Your seedbox ideas may have opened the possibility of somehow mixing these together in the same vault for me.

I love how you used what is already available and thought about it differently.

You can always tell when you come across a great idea when it just makes sense, and all the pieces fit together and appear to be obvious with a name that perfectly matches the concept.

Thank you for sharing. Please continue to share as you develop and expand your ideas or develop new ones.

I look forward to seeing more posts and comments from you.

Bravo!

6 Likes

For me, the value of this Community is really on display with this thread. I came on board with Obsidian a few months before the OP started this thread. Since then I’ve been building my understanding of “Whatever” (I really don’t like to be pigeonholed by the word Zettelkasten. I think Obsidian is SO much more). With the entries of @Wet and @Mike, the thread came to my attention. Thanks to all for their ideas. I’ll be digesting this for a while.

6 Likes

I’m on the exact use case as you but Notion seems to be going in a completely different direction from what a good PKM system looks like.

Don’t you feel there is a lo of friction between capturing, reading, and then processing the note in Obsidian? That is where I’m most troubled because Notion doesn’t favor writing that much.

Notion is great for more static approaches to PKM (wikis, FAQ, etc…), but is slow compared to Obsidian, and backlinking is a pain in the ass. Unless a good workflow comes from both API’s I’m inclined to start favoring Obsidian, although my Notion system is much more robust.

1 Like

Yes, for the PKM use case Obsidian has definitely several major advantages.
I use Notion mainly as “Life Operating System”, essentially as task manager and for different databases. That’s where it really shines.
It also comes with the opportunity to automatically import highlights from articles, kindle books etc. via Readwise.
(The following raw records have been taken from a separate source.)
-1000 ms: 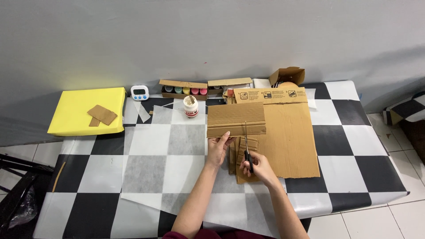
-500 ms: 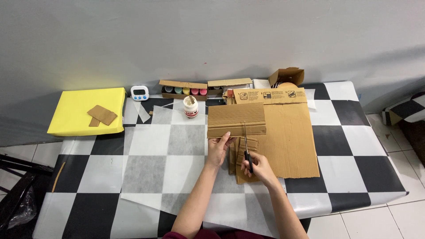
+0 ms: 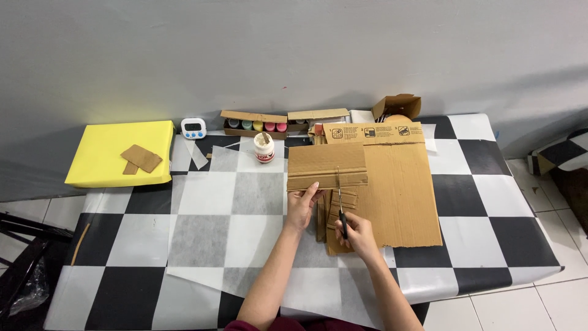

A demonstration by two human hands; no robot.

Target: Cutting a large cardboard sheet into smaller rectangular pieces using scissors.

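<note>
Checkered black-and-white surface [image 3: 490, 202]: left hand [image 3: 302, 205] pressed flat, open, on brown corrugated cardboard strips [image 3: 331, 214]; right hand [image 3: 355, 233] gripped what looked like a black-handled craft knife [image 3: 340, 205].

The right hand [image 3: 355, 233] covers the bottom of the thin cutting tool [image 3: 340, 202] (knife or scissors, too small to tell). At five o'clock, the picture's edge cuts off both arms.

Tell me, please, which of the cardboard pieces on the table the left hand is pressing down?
The small ridged cardboard sheet overlapping the big flattened box; the left hand rests on its lower edge.
</note>
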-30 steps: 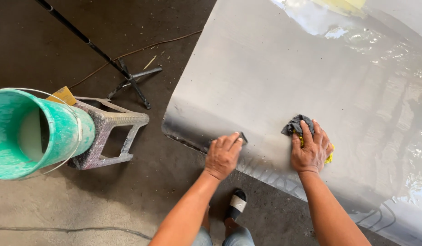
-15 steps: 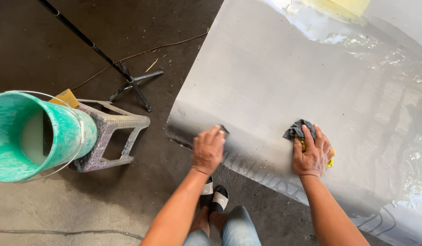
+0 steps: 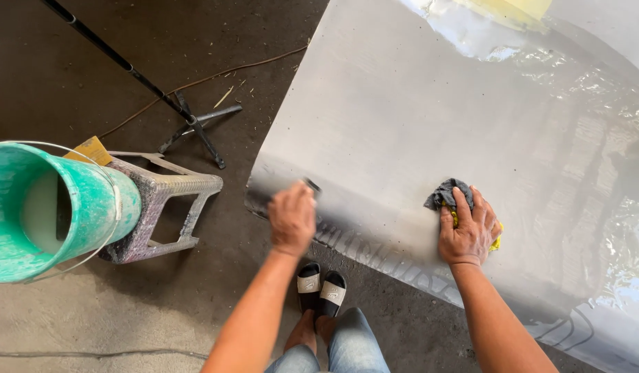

My workflow is usually structured like this:
I read a book and mark whole paragraphs which I find important or interesting.
These paragraphs are then automatically imported into my “Media” database in Notion.
I then further process the content inside of Notion by marking the text more precisely and writing the information down in my own words.
These writings are then transferred to Obsidian for further processing.

My main problem with Notion as PKM is that, as you already mentioned, it’s rather slow and the linking / backlinking is not comparable to Obsidian.
I don’t have an issue to use them side by side. Both have things they’re exceptionally good in, which the other one is missing. The single manual step to transfer the notes from Notion to Obsidian causes rather little friction and keeps the PKM quite clean, which I think is pretty important.
But yea, if you’re not looking for a Task / Project management tool, there’s really no point in considering Notion over Obsidian.

If you haven’t yet, check out August Bradley’s Youtube channel. It’s the best Notion content around.

Yeah, I’ve followed August for a long time. I implemented his system to a T, but it is very convoluted, just because Notion has no API yet. My measurements, health KPI’s, etc… come from my Withings scale, my Apple Watch, and so forth.

Having to manually input all of them, all the time is very tiring. The same happens with habit-tracking. TickTick for example is miles ahead in that area. I do not see why I have to keep maintaining a system that is sub-optimal and might get a revamp in the next couple of weeks. I have taken a break from Notion until the API is released.

The one thing that matters for LifeOS is having a process, which I already have. Let’s hope the API is released, as promised by Cristina Cordova last week.